Anatomy_of_a_Seed_Job | Pagination AI Job 45

Anatomy of a Seed Job

The empty payload is not "no work" — it is the only job class where every byte of the output is contract and nothing is content.

Key Takeaways

A seed job's envelope is a packing slip, not a prompt. Every field is a constraint.
The four required chapter files are the *only* honest output the worker produces. The prose is decoration.
Empty sources is a designed signal. It forces the worker to invent a topic from the userPrompt and the contract.
The safety_input.json cross-reference shows that even test jobs are inspected. The safety gate is a precondition, not a side-effect.
The id prefix (pg_whmax_ai_job_45) is evidence of job-class taxonomy.

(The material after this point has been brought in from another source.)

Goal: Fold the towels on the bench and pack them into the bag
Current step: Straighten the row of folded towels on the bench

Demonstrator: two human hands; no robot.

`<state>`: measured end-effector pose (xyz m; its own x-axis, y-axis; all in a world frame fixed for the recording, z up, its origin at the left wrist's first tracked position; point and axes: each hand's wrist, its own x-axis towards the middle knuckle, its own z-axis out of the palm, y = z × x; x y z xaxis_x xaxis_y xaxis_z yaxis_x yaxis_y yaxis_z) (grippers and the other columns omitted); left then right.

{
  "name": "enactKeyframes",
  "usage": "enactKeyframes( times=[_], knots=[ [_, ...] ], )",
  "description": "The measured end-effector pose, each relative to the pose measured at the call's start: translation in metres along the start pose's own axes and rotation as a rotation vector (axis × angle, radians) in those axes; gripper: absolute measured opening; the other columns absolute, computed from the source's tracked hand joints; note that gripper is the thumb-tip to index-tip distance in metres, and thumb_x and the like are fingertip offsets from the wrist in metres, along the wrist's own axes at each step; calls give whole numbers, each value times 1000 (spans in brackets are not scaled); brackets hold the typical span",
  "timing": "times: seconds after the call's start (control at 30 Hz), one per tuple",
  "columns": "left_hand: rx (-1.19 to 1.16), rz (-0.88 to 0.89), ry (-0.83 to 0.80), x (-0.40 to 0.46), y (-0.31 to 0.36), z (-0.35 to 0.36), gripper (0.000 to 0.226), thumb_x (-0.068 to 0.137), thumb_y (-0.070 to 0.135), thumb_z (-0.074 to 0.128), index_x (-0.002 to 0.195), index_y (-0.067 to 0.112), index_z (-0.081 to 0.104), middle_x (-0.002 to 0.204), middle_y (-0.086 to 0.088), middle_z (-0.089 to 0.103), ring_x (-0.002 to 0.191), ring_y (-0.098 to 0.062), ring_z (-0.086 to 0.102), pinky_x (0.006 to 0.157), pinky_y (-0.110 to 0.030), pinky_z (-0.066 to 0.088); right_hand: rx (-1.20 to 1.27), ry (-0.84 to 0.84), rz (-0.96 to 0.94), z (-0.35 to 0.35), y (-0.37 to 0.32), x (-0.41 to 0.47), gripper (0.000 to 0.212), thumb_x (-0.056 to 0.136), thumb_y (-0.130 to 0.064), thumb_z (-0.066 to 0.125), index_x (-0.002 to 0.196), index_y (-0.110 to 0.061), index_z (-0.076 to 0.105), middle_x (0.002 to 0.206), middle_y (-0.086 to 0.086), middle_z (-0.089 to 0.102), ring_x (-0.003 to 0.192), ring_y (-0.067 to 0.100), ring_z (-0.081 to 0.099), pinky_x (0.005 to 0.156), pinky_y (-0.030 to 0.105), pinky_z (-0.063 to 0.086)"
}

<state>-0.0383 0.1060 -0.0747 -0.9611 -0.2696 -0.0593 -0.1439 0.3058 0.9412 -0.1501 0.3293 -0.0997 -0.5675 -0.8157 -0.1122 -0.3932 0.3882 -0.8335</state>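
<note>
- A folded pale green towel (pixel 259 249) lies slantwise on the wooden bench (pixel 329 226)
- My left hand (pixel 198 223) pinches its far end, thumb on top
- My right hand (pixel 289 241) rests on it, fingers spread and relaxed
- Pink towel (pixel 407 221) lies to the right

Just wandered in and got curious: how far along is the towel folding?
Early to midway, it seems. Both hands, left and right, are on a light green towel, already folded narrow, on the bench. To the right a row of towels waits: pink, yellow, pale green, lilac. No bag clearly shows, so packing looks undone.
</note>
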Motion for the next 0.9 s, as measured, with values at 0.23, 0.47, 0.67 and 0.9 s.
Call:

A seed job belongs to a family, not a one-off.

Here is the line I used to type into my terminal, and the line I now refuse to type: "the payload is empty, so the worker has nothing to do." That sentence was wrong, and the cost of being wrong was high. It led me, for a long time, to under-invest in the very part of the pipeline that determines whether a real job ever ships.

Imagine you ship a worker and the only thing you can change is the output path. The model is fixed, the prompt template is fixed, the safety gate is fixed, the orchestrator is fixed. The only thing you control is which directory the worker writes to, and what it names the files. In that world, a seed job becomes the most informative test you can run — because the variable the test is exercising *is the variable you control*. If the four files appear in the right place with the right names, the contract holds. If they do not, no amount of prompt engineering will save you.

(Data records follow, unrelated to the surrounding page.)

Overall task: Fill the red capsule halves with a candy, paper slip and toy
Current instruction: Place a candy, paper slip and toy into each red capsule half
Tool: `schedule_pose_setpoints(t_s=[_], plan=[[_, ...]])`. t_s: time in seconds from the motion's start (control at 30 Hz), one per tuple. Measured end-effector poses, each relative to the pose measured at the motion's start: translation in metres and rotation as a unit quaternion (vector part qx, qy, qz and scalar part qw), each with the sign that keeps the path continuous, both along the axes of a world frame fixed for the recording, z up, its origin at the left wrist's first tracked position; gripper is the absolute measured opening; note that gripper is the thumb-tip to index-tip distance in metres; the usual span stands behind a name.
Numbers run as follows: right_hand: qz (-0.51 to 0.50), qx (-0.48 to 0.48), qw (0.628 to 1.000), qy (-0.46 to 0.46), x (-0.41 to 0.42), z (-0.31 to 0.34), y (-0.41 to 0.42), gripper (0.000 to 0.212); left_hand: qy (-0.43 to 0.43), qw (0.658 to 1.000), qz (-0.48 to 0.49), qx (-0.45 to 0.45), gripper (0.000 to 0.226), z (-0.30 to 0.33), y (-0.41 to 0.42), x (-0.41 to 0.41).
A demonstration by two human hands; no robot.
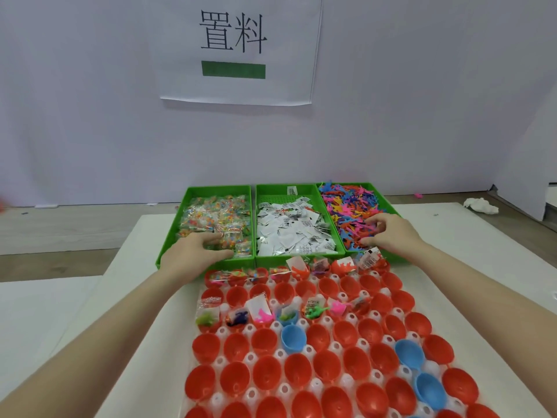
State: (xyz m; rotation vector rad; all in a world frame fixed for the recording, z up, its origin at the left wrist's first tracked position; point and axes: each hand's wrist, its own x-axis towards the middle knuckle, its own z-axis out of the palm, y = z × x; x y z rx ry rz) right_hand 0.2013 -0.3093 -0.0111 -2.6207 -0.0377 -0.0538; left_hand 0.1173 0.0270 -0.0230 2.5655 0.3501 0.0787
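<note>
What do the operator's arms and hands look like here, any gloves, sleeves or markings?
Both the left hand and right hand are bare: no gloves, rings or watch visible. Both forearms are uncovered for all their visible length; no sleeve, cable or marking shows.

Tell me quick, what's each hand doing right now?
Left hand: in the candy bin, fingers curled on candy packets.
Right hand: fingers curled in the toys; grasp unclear.

A pale wall [90, 101] is seen beyond the hands, with a white sheet [238, 46] hung on it, printed with black characters and a green bar. A wooden floor [60, 233] is seen below. White crumpled paper [481, 205] is seen far right.
</note>
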Motion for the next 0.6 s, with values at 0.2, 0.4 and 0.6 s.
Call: schedule_pose_setpoints(t_s=[0.2, 0.4, 0.6], plan=[[-0.004, 0.060, 0.994, -0.096, -0.002, 0.007, 0.003, 0.016, -0.027, 0.995, 0.049, -0.077, 0.027, -0.002, 0.000, 0.004], [-0.030, 0.024, 0.991, -0.131, -0.006, 0.016, 0.005, 0.018, 0.015, 0.997, 0.040, -0.071, 0.025, 0.000, -0.002, 0.007], [-0.051, 0.027, 0.991, -0.119, -0.008, 0.015, 0.004, 0.021, 0.053, 0.992, 0.029, -0.111, 0.056, 0.001, 0.001, 0.009]])
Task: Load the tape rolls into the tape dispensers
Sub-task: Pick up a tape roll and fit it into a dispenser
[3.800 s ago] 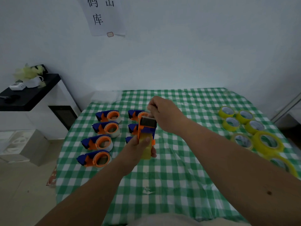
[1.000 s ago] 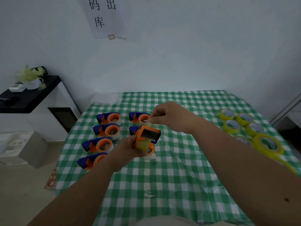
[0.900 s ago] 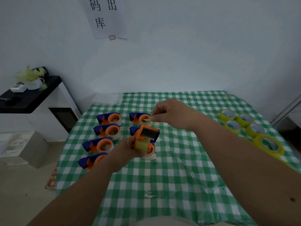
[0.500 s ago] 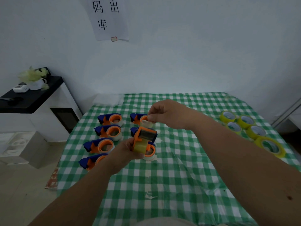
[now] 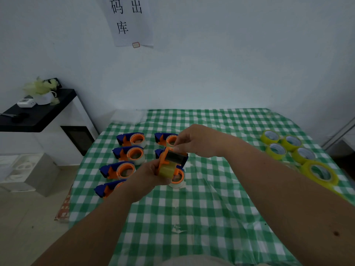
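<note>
My left hand (image 5: pixel 148 176) grips an orange and blue tape dispenser (image 5: pixel 171 162) with a yellow tape roll in it, held above the checked table. My right hand (image 5: pixel 197 141) pinches the loose tape end at the dispenser's top edge. Several loaded orange and blue dispensers (image 5: pixel 130 153) lie in two columns on the table's left side; one (image 5: pixel 177 177) is partly hidden behind the held dispenser. Several yellow tape rolls (image 5: pixel 292 144) lie flat at the table's right, the nearest one (image 5: pixel 318 172) being the largest in view.
The green and white checked tablecloth (image 5: pixel 192 217) covers the table. A black-topped white cabinet (image 5: pixel 44 114) stands at the left with a white pot and small devices on it. A paper sign (image 5: pixel 128 20) hangs on the wall. A grey box (image 5: pixel 28 173) sits on the floor.
My right hand has come down from above the dispenser to its top edge, still pinching the tape end. My left hand keeps the dispenser in nearly the same place.
</note>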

This chapter is about reading a seed job's envelope as a packing slip. Not as a prompt, not as a research brief, not as instructions. A packing slip is the piece of paper inside a box that tells you what should be in the box. If the contents do not match the slip, the box was packed wrong. The seed job is the same idea, but inverted: the contents are supposed to be the proof that the packer followed the slip.

The Envelope, Field by Field

Let me walk through a real seed-job envelope — the one this very article series was generated from. The fields below are exactly what arrived in the worker's hand.

{
  "id": "pg_whmax_ai_job_45",
  "created_at": "2026-06-18T01:16:47.906Z",
  "updated_at": "2026-06-18T01:16:47.906Z",
  "sources": [],
  "userPrompt": "Seed job for AI Create pagination verification.",
  "emphasis": [],
  "de_emphasis": [],
  "status": "processing",
  "progress": 0,
  "taskStatusMsg": "",
  "taskStatusErrorMsg": ""
}

There are twelve fields. Three of them are noise (created_at, updated_at, and the empty taskStatusMsg/taskStatusErrorMsg pair, which become useful only in failure). The remaining nine are the contract. Let me go through them.

id. The prefix pg_whmax_ is a job-class tag. It tells the worker — and anyone reading the logs later — that this is a parameterized job from a known family. The 45 is a sequence number. The worker does not need to act on the sequence number, but its presence tells you that this seed job is one of many, and that the family is being run repeatedly. That is the first signal that the seed job is an audit, not a one-off curiosity.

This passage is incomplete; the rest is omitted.